EXTRACTED ENTRIES:
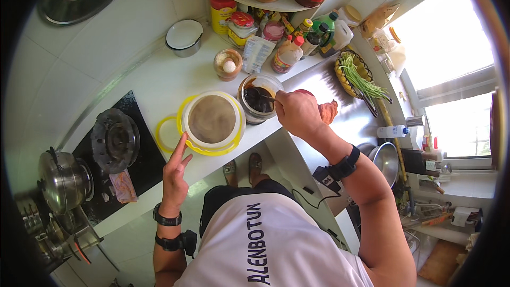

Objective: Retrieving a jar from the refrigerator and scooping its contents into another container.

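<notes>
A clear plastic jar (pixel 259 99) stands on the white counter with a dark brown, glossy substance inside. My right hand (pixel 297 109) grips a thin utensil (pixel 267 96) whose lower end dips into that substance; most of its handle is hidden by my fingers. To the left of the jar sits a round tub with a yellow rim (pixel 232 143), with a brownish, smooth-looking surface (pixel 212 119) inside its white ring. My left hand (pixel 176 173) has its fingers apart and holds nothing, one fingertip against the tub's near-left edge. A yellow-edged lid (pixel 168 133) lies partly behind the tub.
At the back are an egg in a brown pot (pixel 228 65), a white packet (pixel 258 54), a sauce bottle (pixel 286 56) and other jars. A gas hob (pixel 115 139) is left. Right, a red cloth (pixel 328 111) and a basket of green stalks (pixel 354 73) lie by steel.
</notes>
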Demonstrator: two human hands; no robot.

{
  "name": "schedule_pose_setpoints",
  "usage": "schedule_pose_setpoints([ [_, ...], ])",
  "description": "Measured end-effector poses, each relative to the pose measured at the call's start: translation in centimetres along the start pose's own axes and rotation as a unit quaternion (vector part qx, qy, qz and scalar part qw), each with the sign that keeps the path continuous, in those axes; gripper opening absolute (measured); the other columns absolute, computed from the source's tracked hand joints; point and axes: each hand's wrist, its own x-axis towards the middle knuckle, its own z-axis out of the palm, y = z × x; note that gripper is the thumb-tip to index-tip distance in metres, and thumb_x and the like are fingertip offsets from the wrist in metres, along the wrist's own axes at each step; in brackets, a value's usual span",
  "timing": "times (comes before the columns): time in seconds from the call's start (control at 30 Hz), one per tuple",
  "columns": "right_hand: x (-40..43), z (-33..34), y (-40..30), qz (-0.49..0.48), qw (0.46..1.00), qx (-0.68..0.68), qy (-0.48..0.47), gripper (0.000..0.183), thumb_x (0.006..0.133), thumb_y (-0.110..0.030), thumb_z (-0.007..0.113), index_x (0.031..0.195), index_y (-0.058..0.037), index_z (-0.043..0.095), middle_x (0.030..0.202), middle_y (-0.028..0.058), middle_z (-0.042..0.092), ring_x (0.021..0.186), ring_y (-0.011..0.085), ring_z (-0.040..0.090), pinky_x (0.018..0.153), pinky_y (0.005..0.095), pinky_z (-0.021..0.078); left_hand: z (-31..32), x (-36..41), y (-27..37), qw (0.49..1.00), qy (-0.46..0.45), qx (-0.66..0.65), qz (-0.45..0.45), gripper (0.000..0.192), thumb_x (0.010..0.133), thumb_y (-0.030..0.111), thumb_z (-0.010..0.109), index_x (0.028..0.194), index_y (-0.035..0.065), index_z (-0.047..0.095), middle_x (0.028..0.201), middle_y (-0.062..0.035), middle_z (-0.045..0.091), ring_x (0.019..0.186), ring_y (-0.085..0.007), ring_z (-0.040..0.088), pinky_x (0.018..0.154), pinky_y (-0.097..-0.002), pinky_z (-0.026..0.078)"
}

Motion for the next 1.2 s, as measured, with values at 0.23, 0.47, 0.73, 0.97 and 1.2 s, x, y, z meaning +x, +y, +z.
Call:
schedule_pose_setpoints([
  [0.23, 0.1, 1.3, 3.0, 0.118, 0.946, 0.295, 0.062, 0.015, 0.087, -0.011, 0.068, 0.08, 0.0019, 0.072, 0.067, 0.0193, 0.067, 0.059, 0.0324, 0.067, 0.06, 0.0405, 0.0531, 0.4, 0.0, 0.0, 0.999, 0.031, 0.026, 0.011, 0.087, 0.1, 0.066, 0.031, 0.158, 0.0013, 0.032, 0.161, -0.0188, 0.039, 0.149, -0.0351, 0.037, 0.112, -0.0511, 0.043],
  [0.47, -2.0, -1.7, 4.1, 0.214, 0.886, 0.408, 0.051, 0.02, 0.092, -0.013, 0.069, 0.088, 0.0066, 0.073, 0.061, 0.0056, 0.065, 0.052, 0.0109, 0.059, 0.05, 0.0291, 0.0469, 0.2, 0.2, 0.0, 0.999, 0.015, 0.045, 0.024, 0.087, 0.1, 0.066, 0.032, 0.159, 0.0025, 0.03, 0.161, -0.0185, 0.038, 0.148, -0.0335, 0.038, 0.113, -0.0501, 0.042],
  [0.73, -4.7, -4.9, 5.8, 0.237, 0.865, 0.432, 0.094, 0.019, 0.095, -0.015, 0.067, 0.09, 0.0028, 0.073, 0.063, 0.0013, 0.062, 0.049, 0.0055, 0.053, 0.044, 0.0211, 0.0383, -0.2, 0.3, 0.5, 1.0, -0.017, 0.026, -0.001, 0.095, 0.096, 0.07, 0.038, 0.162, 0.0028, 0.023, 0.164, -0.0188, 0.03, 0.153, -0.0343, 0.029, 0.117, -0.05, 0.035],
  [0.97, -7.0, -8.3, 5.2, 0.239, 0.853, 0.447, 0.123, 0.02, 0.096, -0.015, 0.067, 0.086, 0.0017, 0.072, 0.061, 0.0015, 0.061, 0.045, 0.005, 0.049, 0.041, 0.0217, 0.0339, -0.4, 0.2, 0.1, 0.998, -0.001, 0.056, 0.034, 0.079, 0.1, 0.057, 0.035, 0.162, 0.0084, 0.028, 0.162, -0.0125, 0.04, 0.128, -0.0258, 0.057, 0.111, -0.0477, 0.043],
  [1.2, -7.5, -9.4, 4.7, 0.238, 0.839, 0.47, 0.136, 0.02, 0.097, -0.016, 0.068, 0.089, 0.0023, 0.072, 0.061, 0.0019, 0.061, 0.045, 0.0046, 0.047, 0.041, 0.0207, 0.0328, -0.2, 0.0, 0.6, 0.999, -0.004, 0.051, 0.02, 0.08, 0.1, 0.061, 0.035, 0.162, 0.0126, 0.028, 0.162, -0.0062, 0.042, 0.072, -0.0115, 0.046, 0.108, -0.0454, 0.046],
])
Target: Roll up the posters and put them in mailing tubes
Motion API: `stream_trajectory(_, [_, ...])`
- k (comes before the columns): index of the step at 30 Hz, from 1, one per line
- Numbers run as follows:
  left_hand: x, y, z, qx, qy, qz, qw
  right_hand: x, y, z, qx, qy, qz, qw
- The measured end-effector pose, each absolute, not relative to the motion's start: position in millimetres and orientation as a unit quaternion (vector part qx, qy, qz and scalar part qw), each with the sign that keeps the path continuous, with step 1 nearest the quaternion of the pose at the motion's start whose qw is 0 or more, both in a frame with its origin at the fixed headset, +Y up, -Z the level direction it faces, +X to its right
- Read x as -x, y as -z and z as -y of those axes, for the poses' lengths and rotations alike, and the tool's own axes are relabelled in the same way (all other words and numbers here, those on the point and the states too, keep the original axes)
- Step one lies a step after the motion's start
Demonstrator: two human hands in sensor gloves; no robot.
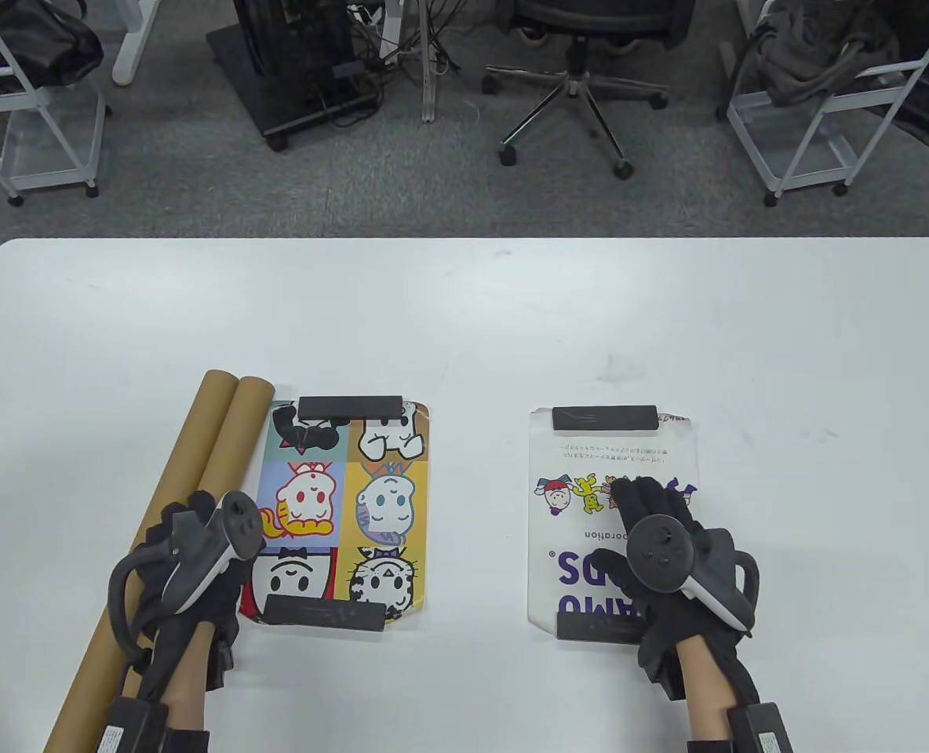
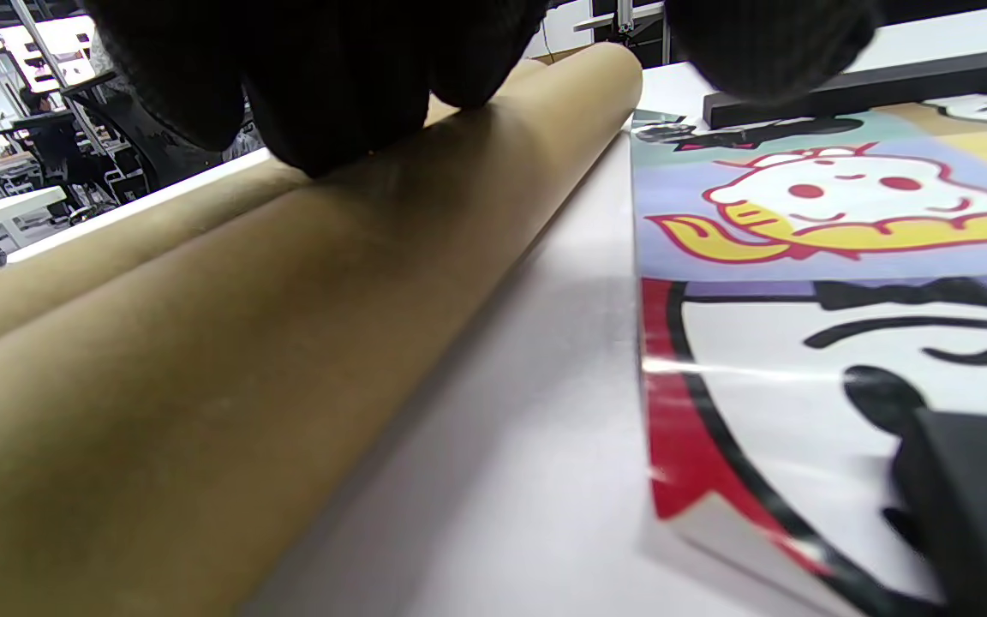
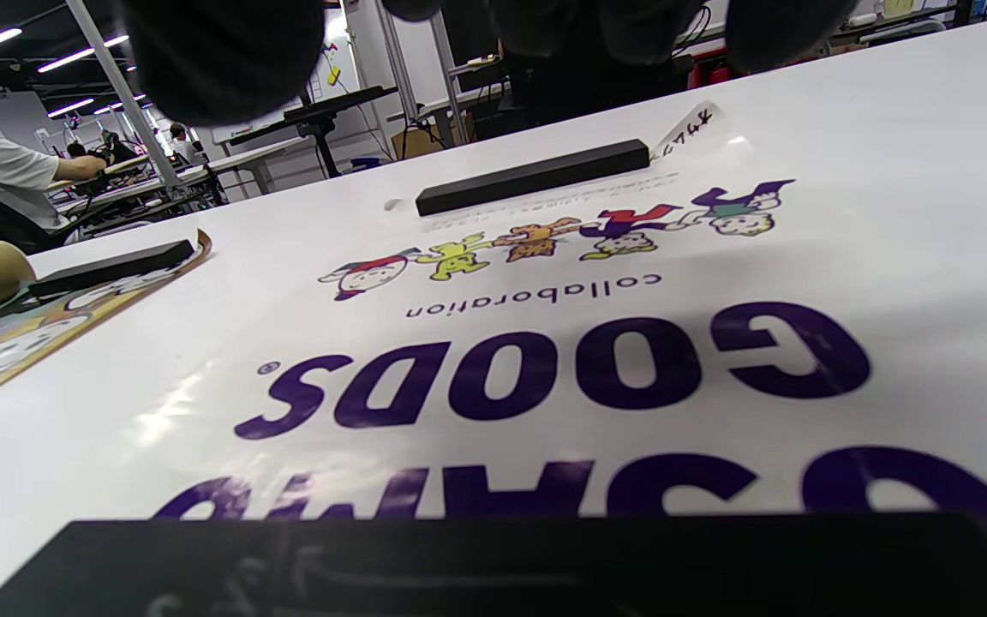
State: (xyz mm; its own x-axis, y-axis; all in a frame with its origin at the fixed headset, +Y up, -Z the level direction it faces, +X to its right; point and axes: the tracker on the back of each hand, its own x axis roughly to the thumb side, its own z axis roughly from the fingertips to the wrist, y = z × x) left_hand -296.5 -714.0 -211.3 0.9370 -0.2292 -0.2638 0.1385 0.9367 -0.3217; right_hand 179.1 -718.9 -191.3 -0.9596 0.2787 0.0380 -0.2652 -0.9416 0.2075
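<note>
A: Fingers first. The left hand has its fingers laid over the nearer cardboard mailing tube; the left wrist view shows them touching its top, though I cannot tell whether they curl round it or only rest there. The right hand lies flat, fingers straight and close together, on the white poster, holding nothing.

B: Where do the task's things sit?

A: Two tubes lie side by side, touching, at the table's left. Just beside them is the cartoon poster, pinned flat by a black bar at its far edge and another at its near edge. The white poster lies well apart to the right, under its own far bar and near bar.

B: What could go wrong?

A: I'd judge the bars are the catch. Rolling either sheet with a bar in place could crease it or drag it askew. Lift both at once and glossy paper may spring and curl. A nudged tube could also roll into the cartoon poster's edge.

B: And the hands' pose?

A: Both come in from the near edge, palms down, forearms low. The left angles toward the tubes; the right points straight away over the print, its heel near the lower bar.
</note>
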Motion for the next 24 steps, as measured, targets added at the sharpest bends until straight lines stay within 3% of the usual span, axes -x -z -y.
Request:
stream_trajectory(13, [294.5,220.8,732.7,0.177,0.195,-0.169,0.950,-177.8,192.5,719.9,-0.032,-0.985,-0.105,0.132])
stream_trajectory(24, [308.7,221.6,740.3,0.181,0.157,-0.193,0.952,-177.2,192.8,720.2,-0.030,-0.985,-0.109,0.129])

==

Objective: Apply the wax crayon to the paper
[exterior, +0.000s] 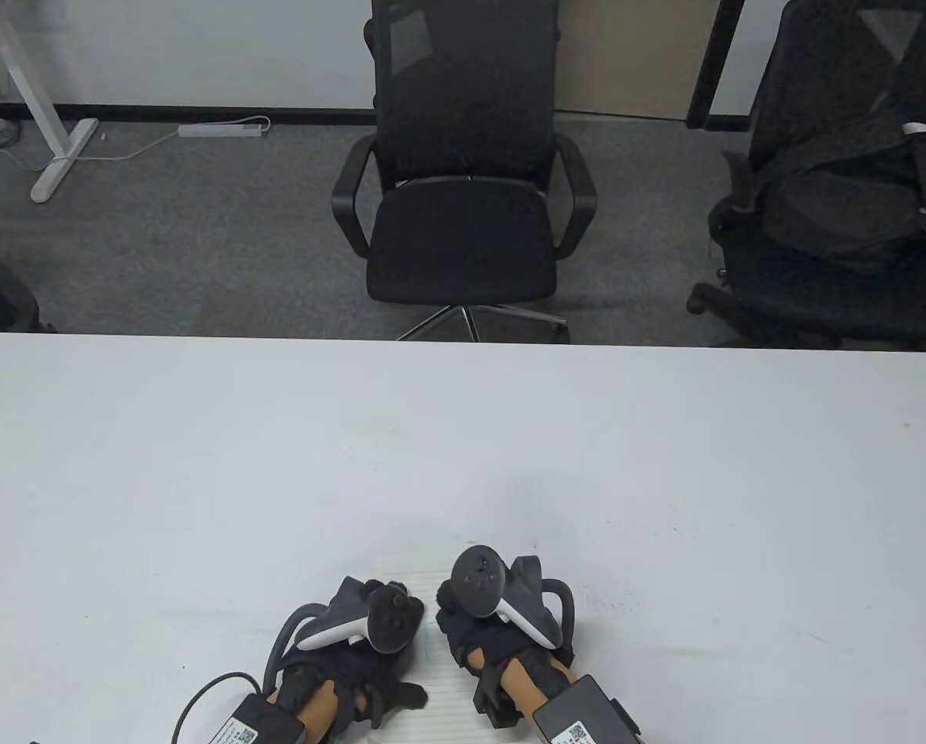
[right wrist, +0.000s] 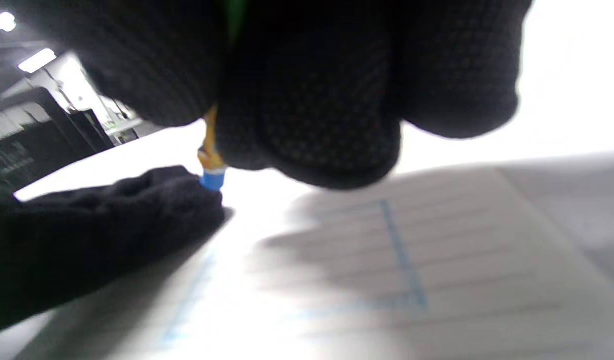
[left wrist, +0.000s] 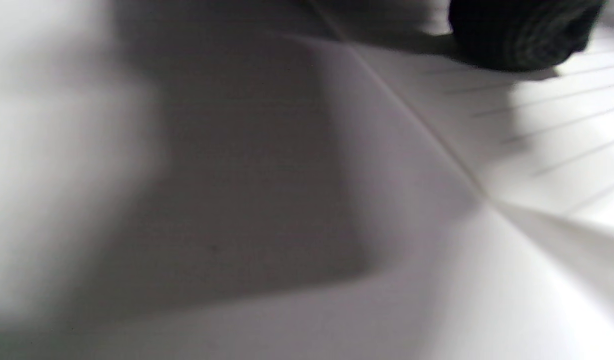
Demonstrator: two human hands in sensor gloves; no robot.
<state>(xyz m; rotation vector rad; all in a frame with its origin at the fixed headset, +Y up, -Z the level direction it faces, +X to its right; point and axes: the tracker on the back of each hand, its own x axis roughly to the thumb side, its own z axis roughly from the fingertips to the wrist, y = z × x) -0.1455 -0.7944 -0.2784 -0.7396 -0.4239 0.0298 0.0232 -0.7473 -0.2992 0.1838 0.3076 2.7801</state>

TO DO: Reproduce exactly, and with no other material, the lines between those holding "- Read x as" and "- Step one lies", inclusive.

YOUR RESPONSE:
- Read x as -x, y as -z and z as -y of those axes, for the poses' lengths and rotations alike, and the tool's own axes are relabelled in the same way (all other words and numbers here, those on the point and the states too, keep the original axes)
- Step one lies a step after the motion's start

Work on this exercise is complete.